Shares of Jared, Zales and Kay Jewelers parent company Signet Jewelers (explainShares of the largest diamond jewelry retailer plunged 22% on Tuesday after it lowered its guidance due to weak holiday demand.

Signet’s Preliminary Same store sales Chief financial and operating officer Joan Hilson said sales fell about 2% in the 10 weeks to January 11, indicating “the peak pre-Christmas sales day was lower than expected”.

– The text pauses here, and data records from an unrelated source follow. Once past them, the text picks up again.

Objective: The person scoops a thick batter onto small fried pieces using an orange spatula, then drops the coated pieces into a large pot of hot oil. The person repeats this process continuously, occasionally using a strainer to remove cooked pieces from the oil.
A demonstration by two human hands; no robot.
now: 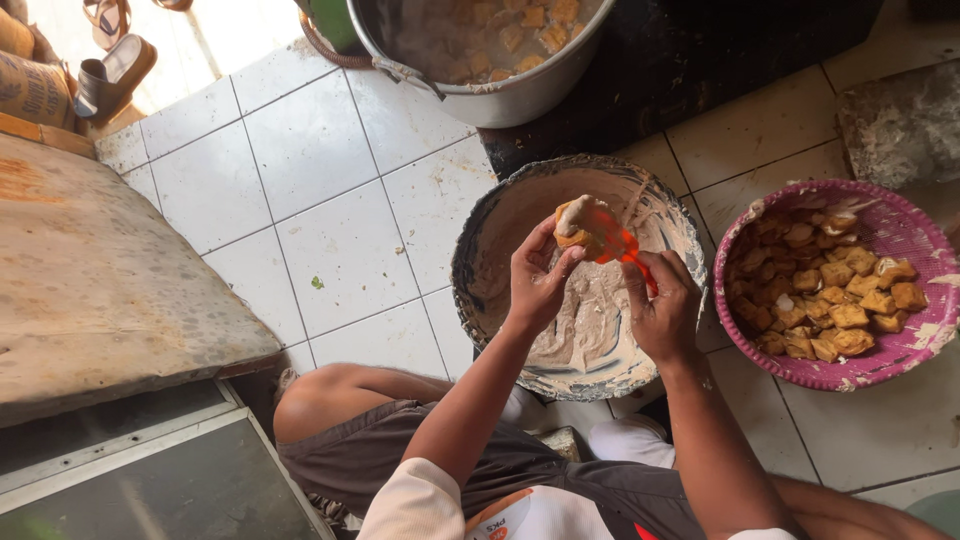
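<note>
Holding a golden-brown fried tofu puff (pixel 578 222) topped with pale paste, the left hand (pixel 540 280) is curling its fingers and thumb closed around the piece, keeping it above the round batter-smeared mixing bowl (pixel 480 250). The right hand (pixel 662 310) is sitting at about 3 o'clock from the left one, its fingers closed around the handle of an orange plastic spoon (pixel 620 245), and the spoon's tip is touching the tofu puff. Grey-beige filling paste (pixel 590 320) is lying in the bowl beneath both hands.

At 3 o'clock from the bowl, a round pink woven plastic basket (pixel 895 225) is sitting on the white tiled floor (pixel 330 230), holding a heap of fried tofu pieces (pixel 830 290). At 12 o'clock, a large metal pot (pixel 520 95) is holding more tofu pieces in cloudy liquid. At 9 o'clock, a worn brownish board (pixel 100 290) is lying over a low metal-framed glass case (pixel 150 480). A sandal (pixel 110 75) is resting near 11 o'clock at the edge of the tiles. The person's bent knee (pixel 320 400) is showing at 7 o'clock from the bowl.
</note>
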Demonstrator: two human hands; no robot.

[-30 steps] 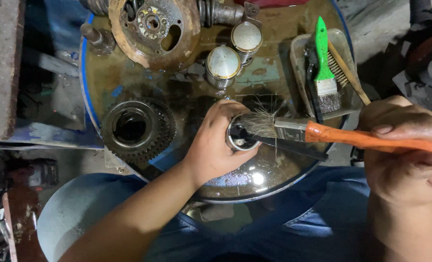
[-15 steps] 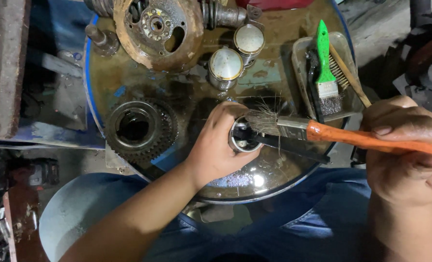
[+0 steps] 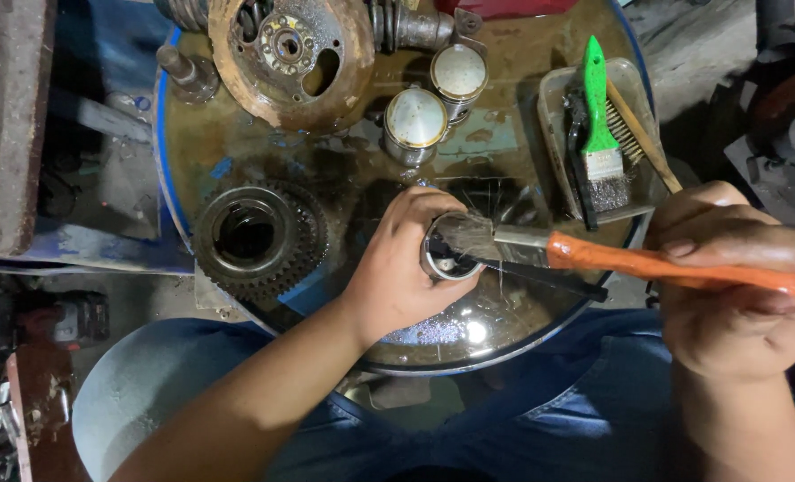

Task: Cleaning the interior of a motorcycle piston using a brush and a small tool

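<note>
On the far left of the oily drum top point(image 3: 540, 134) a big toothed gear point(image 3: 256, 237) is lying flat w/ a rusty round plate point(image 3: 289, 55) behind it, and your left hand point(image 3: 404, 268) is curling tight around a small metal cylinder point(image 3: 448, 256) just right of that gear, near the drum's front edge. Your right hand point(image 3: 741, 290) is gripping the orange-handled brush point(image 3: 612, 259), its bristles touching the cylinder's open top. Behind the brush, two capped cylinders point(image 3: 435, 98) are standing upright, and a tray point(image 3: 554, 125) w/ a green brush point(image 3: 599, 125) is sitting far right.
</note>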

“Fashion gifts underperformed as consumers preferred lower prices amid continued competition, even exceeding expectations,” Hilson noted.

Merchandise profit margins increased less than expected

Hilson added that while the commodity profit rose, but by less than expected due to “a smaller fashion mix and stronger customer response to promotional items.”

In light of the results, Signet lowered its fourth-quarter sales forecast to $2.32 billion to $2.335 billion from the previous range of $2.38 to $2.46 billion. Same-store sales are expected to fall 2.5% to 2.0%, down from the previous forecast of flat to 3% higher.

Signet Jewelers shares fell to their lowest level since October 2022.